Writing Your First Kubernetes Operator

Kubernetes is good at running stateless applications. Rolling update a Deployment, scale it up, scale it down — the control plane handles all of that. But stateful applications have operational knowledge that can't be encoded in a Deployment. How do you safely add a node to a Cassandra ring? How do you run a backup without corrupting a live database? You need something that understands your application's domain, not just "keep N replicas running."

That's what operators are. An operator is a controller that manages a custom resource — one you define — and encodes application-specific operational logic in the reconcile loop. The concept was introduced by CoreOS in 2016, and right now in late 2017 it's still early enough that most teams haven't written one. But the pattern is solid, the tooling is improving, and if you have a stateful workload running in Kubernetes it's worth understanding.

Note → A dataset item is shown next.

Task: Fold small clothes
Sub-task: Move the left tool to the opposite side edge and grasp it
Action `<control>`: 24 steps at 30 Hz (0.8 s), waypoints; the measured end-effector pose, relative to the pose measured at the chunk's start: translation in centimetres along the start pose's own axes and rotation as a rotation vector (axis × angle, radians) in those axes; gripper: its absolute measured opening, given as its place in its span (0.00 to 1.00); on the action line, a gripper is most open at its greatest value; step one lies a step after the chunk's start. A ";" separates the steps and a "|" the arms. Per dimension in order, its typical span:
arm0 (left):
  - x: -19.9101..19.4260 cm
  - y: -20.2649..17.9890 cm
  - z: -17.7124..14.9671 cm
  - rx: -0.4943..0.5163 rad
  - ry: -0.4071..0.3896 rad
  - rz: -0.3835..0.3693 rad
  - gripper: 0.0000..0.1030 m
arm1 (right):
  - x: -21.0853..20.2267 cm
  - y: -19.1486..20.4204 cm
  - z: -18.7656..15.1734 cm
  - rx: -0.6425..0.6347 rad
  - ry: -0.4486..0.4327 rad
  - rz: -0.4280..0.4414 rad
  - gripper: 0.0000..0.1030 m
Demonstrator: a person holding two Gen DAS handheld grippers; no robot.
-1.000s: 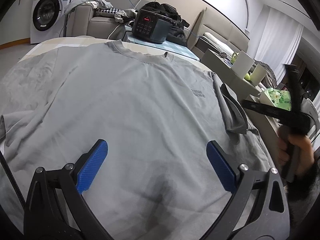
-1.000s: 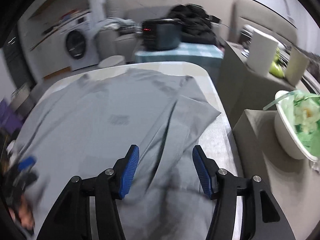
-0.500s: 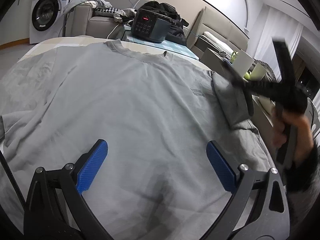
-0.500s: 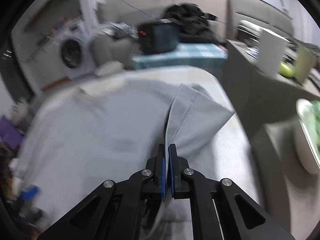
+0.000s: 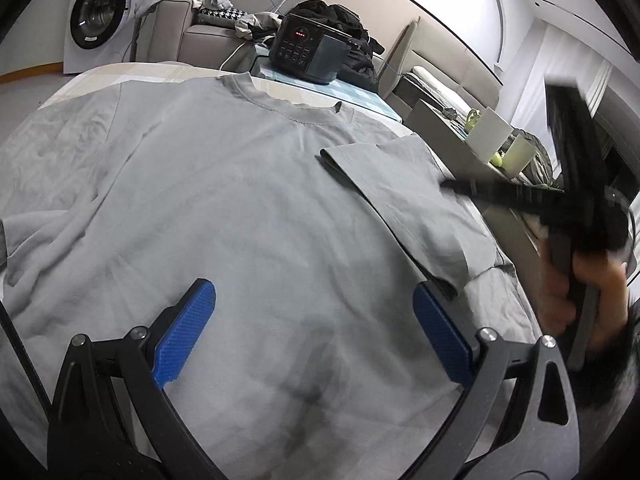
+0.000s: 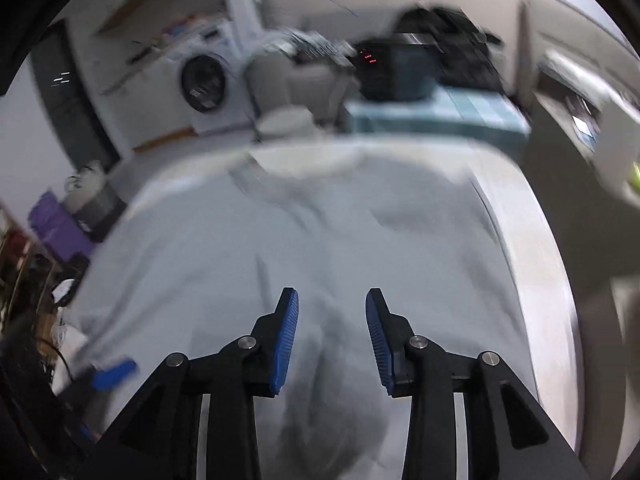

The Pattern: CRD + Controller

Two pieces:

Custom Resource Definition (CRD). A CRD extends the Kubernetes API with a new resource type. Once you apply a CRD, you can kubectl apply resources of that type the same as any built-in resource. The API server validates and stores them in etcd.

Controller. A controller watches the Kubernetes API for resources it cares about and reconciles current state toward desired state. Every built-in Kubernetes controller (Deployment controller, StatefulSet controller, etc.) follows this model. Your operator is a controller that watches your custom resource.

The reconcile loop is straightforward conceptually:

Watch for create/update/delete events on your custom resource.
Read the current state of the world (what's actually running in the cluster).
Compare it to the desired state (what the resource spec says).
Take actions to close the gap.
Update the resource's status subresource to reflect current state.
Repeat.

The Tooling: kubebuilder and operator-sdk

Two main options at the end of 2017:

operator-sdk (from CoreOS) — opinionated scaffolding, builds on controller-runtime, reasonably good documentation. I'd start here for most cases.

kubebuilder (from the Kubernetes sig-api-machinery group) — lower-level, more control over the generated code. Useful if you need fine-grained control over API machinery.

Both are Go-based. I'm going to walk through the operator-sdk approach because the scaffolding does the most work for you upfront.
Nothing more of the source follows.